Scottish investment bank ‘should also lend to third sector’

20 May 19

The potential of the new Scottish National Investment Bank will be compromised if it is limited to funding only commercial activities, the Scottish Government has been warned.

Legislation going through the Scottish Parliament specifies the main objective of the bank is to give financial assistance to commercial activities for the purpose of promoting or sustaining economic development or employment in Scotland.

But Mariana Mazzucato, director of the UCL Institute for Innovation & Public Purpose and member of the Scottish Government’s council of economic advisers, said there was “no reason” why the bank should be restricted to lending to the private sector.

“It really narrows the scope to use the word commercial,” she told the parliament’s economy, energy and fair work committee.

The new bank should also be open to investing in social enterprises and other third sector organisations that are committed to achieving the socioeconomic missions set out by government, said Mazzucato, who also sat on the advisory group for the bank’s implementation.

“Many of the problems that are out there…globally are being invested in by philanthropies, by public and private institutions, by civil society organisations, so that’s what you want to be doing,” she said.

“The role of the bank is to fuel that patient finance towards those organisations that are willing to engage in that mission.

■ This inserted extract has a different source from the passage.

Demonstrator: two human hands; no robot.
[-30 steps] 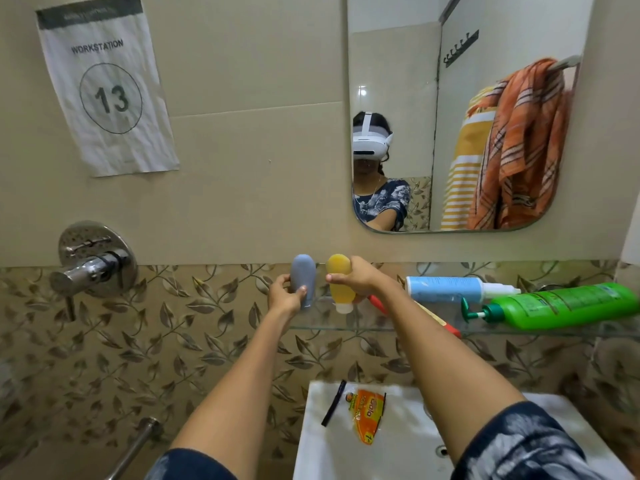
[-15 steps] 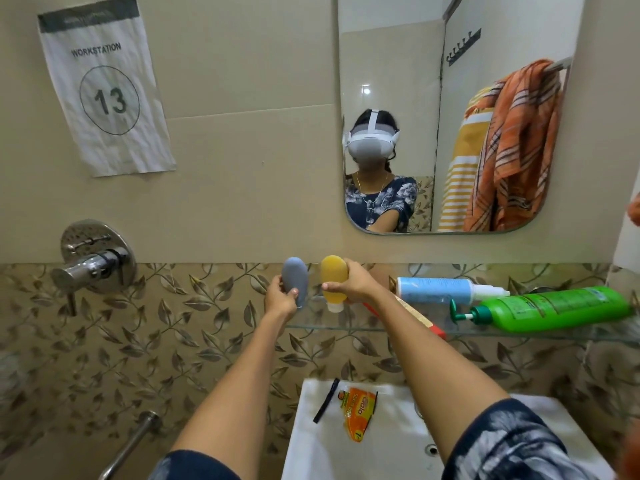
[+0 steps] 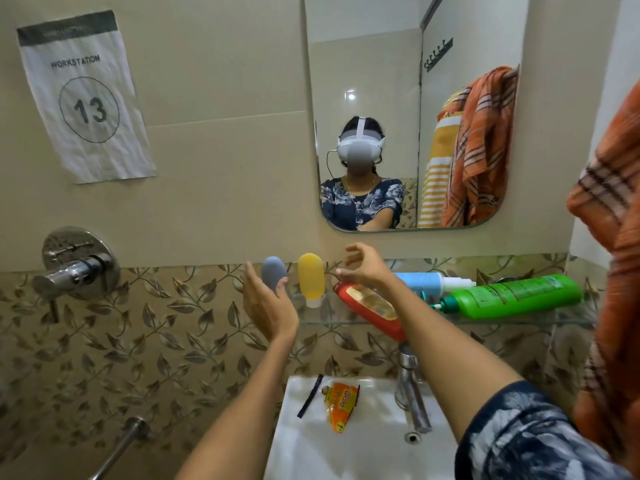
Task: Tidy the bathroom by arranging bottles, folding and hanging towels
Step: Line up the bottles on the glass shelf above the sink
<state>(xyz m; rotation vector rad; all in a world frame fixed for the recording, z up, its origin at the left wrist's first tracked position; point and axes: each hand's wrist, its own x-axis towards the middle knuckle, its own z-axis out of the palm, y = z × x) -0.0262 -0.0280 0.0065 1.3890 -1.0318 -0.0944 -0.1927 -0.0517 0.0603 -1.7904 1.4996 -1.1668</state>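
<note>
A grey squeeze bottle (image 3: 272, 271) and a yellow squeeze bottle (image 3: 311, 277) stand cap-down side by side at the left end of the glass shelf (image 3: 519, 321). My left hand (image 3: 266, 306) is just in front of the grey bottle with its fingers relaxed and holds nothing. My right hand (image 3: 365, 266) hovers to the right of the yellow bottle, fingers spread, above a red bottle (image 3: 372, 308) that lies tilted over the shelf's edge. A blue bottle (image 3: 429, 282) and a green pump bottle (image 3: 516, 295) lie on their sides further right.
An orange striped towel (image 3: 613, 271) hangs close at the right edge; the mirror (image 3: 398, 64) reflects it beside a yellow striped one. Below, the white sink (image 3: 346, 455) holds an orange sachet (image 3: 341, 405), a black strip (image 3: 310, 396) and a tap (image 3: 412, 393). A wall valve (image 3: 78, 268) sits left.
Both hands have let go of the grey and yellow bottles and drawn back a little. The bottles now stand on the shelf on their own. The camera moved closer.
</note>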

You pick the willing – you don’t pick the winners.”

Concerns had been raised in a consultation on the new body that the proposed £2bn of long-term capitalisation in the bank would be inadequate to deliver the transformative impact envisaged by the Scottish Government.

But Mazzucato said the size of the bank’s capitalisation was less important than the flexibility it had to invest.

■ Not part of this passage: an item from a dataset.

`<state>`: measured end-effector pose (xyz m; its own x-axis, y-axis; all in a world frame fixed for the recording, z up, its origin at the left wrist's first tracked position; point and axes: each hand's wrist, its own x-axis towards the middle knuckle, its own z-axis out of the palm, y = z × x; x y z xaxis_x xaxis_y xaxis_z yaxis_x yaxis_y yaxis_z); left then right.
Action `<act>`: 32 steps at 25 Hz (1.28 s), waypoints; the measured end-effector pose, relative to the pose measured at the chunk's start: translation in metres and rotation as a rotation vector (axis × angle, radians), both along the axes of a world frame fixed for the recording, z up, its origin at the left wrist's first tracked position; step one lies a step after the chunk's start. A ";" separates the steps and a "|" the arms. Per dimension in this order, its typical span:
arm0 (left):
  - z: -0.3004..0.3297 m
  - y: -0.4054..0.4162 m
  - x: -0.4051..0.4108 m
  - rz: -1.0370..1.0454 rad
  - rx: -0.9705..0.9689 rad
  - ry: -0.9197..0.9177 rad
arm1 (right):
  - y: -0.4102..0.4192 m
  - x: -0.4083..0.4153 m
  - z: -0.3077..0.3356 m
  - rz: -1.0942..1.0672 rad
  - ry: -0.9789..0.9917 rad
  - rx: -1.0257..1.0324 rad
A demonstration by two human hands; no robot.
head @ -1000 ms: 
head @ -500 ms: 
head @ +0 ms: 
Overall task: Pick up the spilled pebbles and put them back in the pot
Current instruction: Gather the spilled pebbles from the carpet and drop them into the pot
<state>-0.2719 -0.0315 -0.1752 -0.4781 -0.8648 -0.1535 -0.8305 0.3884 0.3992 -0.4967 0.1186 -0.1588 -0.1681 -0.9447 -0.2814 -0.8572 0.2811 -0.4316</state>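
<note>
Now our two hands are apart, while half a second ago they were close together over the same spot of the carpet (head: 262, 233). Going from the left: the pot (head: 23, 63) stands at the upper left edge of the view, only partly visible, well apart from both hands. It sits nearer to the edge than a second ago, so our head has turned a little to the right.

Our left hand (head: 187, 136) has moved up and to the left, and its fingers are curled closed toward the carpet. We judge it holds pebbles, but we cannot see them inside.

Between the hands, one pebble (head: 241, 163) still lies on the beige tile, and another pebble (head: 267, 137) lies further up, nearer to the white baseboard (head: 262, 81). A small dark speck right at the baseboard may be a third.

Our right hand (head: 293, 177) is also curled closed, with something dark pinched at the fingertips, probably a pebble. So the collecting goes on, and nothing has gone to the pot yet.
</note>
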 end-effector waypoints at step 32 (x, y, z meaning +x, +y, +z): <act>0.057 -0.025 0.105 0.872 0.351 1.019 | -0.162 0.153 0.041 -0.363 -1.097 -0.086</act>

“The whole point of having a patient long-term bank is that it can actually plan in a long-term way,” she said.

“If every year you’re fearful that the unspent funds disappear and go back to the Treasury, it’s going to be impossible for the bank to do its job.”

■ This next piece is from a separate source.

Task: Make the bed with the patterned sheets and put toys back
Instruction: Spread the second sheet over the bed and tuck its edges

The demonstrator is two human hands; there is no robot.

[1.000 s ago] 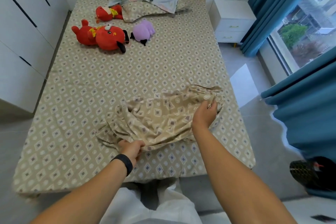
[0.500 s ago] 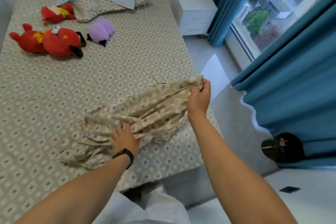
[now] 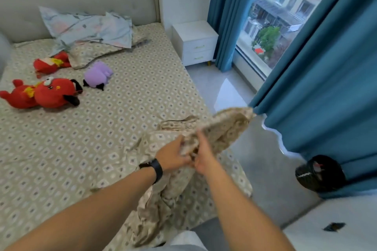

On remuneration, she said the honour of working for the new bank meant it could recruit talented people without having to match the “absurd” salaries of the banking sector.

“If you really are a mission-orientated bank, I believe you will attract people who want to make a difference in the world – having said that, if you pay them peanuts, you won’t,” she said.

Scotland was well-placed to have a mission-orientated bank as it had a performance framework in place to make sure the new body was adding value to the existing investment landscape instead of just being a “hand-out machine”, she said.

“You need metrics that are about additionality, making sure that it’s making things happen that otherwise would not have happened, as opposed to just taking the place of the private sector when it’s not doing its job,” she said.